> _Task to carry out_
An exact copy of the whole listing is required.

(Data below Opens)

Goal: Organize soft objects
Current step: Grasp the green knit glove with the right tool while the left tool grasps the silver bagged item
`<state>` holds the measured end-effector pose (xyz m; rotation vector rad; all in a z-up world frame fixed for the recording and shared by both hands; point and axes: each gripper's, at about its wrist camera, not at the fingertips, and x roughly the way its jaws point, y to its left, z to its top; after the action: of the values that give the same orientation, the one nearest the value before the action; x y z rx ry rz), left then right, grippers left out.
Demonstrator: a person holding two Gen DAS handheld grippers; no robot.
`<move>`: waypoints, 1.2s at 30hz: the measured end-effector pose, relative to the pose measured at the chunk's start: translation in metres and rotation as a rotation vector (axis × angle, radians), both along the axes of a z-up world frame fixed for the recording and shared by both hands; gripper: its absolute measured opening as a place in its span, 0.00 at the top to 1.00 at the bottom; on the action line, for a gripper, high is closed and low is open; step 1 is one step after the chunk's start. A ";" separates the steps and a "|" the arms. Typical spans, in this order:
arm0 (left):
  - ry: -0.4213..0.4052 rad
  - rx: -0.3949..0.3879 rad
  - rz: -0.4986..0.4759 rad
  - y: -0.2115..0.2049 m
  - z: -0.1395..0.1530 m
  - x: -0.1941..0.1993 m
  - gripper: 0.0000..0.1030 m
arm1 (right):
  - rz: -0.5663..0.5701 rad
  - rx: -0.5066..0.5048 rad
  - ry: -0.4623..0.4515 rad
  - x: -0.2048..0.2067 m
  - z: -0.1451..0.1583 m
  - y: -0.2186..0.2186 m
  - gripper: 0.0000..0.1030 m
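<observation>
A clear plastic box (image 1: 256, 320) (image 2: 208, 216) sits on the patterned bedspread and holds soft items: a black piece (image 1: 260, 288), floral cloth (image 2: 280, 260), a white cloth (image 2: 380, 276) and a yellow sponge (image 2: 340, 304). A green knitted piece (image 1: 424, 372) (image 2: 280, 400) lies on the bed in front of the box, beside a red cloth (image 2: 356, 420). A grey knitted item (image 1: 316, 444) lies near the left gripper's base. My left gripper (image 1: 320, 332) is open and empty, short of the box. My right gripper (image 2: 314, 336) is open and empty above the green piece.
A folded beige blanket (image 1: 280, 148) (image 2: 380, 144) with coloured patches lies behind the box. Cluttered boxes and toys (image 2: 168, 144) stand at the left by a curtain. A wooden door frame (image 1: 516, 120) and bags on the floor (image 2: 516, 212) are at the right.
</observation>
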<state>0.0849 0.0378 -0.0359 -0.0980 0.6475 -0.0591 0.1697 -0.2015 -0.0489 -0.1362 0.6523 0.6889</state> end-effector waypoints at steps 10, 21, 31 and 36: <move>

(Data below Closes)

> _Answer box_
Goal: Organize soft objects
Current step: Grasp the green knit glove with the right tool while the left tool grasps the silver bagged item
`<state>` holds the measured end-effector pose (xyz m; rotation vector rad; all in a z-up world frame fixed for the recording and shared by both hands; point and axes: each gripper's, at about its wrist camera, not at the fingertips, and x roughly the way its jaws point, y to its left, z to its top; after the action: of the values that give the same orientation, the one nearest the value before the action; x y z rx ry rz), left then right, grippers left out.
Demonstrator: a person holding two Gen DAS handheld grippers; no robot.
`<move>`: waypoints, 1.2s at 30hz: the measured end-effector pose, relative to the pose measured at the chunk's start: translation in metres and rotation as a rotation vector (axis × angle, radians), both along the axes of a z-up world frame fixed for the recording and shared by both hands; gripper: its absolute measured opening as a place in its span, 0.00 at the top to 1.00 at the bottom; on the action line, for a gripper, high is closed and low is open; step 1 is one step after the chunk's start. A ";" separates the steps and a "|" the arms. Typical spans, in this order:
arm0 (left):
  - ry: -0.4213..0.4052 rad
  - rx: -0.3949..0.3879 rad
  - rz: -0.4986..0.4759 rad
  - y: -0.2115..0.2049 m
  - z: -0.1395..0.1530 m
  - x: -0.1941..0.1993 m
  - gripper: 0.0000..0.1030 m
arm1 (right):
  - rz: -0.5663..0.5701 rad
  - rx: -0.5066..0.5048 rad
  - ry: -0.4623..0.4515 rad
  - x: -0.2048..0.2067 m
  - z: -0.1451..0.1583 m
  - y: -0.2186..0.2186 m
  - gripper: 0.0000..0.1030 m
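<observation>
A clear plastic box (image 1: 256, 320) (image 2: 208, 216) sits on the patterned bedspread and holds soft items: a black piece (image 1: 260, 288), floral cloth (image 2: 280, 260), a white cloth (image 2: 380, 276) and a yellow sponge (image 2: 340, 304). A green knitted piece (image 1: 424, 372) (image 2: 280, 400) lies on the bed in front of the box, beside a red cloth (image 2: 356, 420). A grey knitted item (image 1: 316, 444) lies near the left gripper's base. My left gripper (image 1: 320, 332) is open and empty, short of the box. My right gripper (image 2: 314, 336) is open and empty above the green piece.
A folded beige blanket (image 1: 280, 148) (image 2: 380, 144) with coloured patches lies behind the box. Cluttered boxes and toys (image 2: 168, 144) stand at the left by a curtain. A wooden door frame (image 1: 516, 120) and bags on the floor (image 2: 516, 212) are at the right.
</observation>
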<state>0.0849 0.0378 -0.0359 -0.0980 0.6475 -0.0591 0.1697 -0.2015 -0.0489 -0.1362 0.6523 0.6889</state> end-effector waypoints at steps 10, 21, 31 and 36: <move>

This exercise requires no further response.